Plat Principal: Tourte de gibier à poil, cerises aigre doux. A pleasingly-sized game pie, densely packed with venison and hare and encased within thin pastry, was partnered with verjus-soaked cherries and quenelle of celery purée. The tourte was excellent – gamey, tasty, deep filling with crisp, light crust – whilst the delicate and clean celery on the side was an agreeable addition. The spicy cherries, unpitted and gritty, were just unpleasant; their verjus essence (acidic liquor from unripe grapes) was much too strong for the dish. Another letdown was the jus that came gently drizzled over all the elements. Although this was pleasingly strong, it was indistinct and had clearly started to form a skin.
Les Fromages: Fromages affinés par la maison Boursault. A big, shiny metallic cheeseboard, designed by Camdeborde’s friend Renaud Vassas, came burnished with ten sorts of fromage – St Marcellin, Echourgnac, Tomme de Savoie, double Crottin, Boulette d’Avesnes, Manchego, Chabichou, Camembert, Selles-sur-Cher and la caillé de brebis – in addition to jars of honey, gelée de piments, black cherry jam and a separate plate of pâte de coings. This generous, bottomless, help-yourself-to selection, supplied by Paris affineur Jacques Boursault, offered specimens from all over France and of both goats’ and sheeps’ milk. Interesting choices were a spicy, smoky paprika-wrapped Boulette from the Belgian border; a subtle Chabichou, the goat’s cheese that put Poitou on the map; earthy, grassy Tomme; and woody, nutty Echourgnac. The caillé, clotted cream from ewe’s milk, was watery, whilst my favourite was actually, the non-French Manchego from central Spain. This was slightly sweet, slightly tangy and formed a classic yet terrific couple with the delicious, grainy quince jelly (membrillo). The Basque pepper gelée was also a curious and pleasant discovery.

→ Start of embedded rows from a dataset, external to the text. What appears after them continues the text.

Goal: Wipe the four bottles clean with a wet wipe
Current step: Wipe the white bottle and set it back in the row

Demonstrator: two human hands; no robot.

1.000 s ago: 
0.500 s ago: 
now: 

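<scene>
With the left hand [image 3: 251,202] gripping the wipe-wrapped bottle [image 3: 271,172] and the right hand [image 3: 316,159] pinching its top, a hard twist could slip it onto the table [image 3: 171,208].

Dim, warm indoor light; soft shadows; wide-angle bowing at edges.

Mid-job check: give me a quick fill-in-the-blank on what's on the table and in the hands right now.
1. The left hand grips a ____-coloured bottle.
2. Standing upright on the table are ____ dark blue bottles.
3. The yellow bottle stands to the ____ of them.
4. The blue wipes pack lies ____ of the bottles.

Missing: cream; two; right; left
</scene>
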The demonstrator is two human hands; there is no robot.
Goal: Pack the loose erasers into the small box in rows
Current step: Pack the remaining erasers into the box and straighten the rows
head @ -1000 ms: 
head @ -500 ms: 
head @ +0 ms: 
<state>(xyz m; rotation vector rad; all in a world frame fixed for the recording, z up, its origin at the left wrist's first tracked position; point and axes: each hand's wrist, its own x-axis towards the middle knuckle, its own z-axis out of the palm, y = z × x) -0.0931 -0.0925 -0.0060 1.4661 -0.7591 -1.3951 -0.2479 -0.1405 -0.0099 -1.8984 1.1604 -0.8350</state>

Dessert 1: Ananas Victoria en: Carpaccio, sorbet, rôti et cappucino. Pineapple four-ways was presented as two thin tranches of ananas cross-section sandwiching its sorbet and roasted almonds; a roasted fruit slice; and a small cup of pineapple juice, shot through with rum, topped with milky foam and dusted with chocolate powder. The Victoria breed – intensely sapid, sweet, but hardly acidic – is arguably the best. Cold carpaccio was simple and toothsome, although the sorbet within it had, on arrival, already almost completely melted away. The ananas rôti, moist, hot and crunchy, was good while the cappuccino, reminiscent of pina colada, was decent though unmemorable.

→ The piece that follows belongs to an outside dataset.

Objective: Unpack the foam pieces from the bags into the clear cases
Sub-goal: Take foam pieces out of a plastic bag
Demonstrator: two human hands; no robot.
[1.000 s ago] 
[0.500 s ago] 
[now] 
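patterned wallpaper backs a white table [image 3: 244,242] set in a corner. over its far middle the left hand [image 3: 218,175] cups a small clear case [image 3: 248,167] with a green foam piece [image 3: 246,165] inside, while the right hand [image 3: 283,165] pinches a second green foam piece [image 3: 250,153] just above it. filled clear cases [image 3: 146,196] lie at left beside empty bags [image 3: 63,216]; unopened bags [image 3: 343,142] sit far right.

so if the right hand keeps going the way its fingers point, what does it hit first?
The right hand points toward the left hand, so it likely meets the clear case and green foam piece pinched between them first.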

Petit Fours: Caramel au fruit de la passion. A passion fruit caramel, with plenty of fruity-tartness, was gratefully neither too sticky nor chewy.
Service was adequate. There was just one serveur to be shared between all those on the terrace with only another two within, making getting anyone’s attention at times trying. The waiter, who looked after me, was friendly, interested and helpful when I was able to gain his notice; he also spoke excellent English having lived in London himself a little while. However, I was made to feel a little rushed with the all-you-can-eat cheeseboard, which I did not appreciate. Yves Camdeborde, having greeted guests and wished them bon appetit before dinner, came out into the dining room and onto the terrace towards the evening’s end. He spoke with most of the diners and indeed seemed well-acquainted with many.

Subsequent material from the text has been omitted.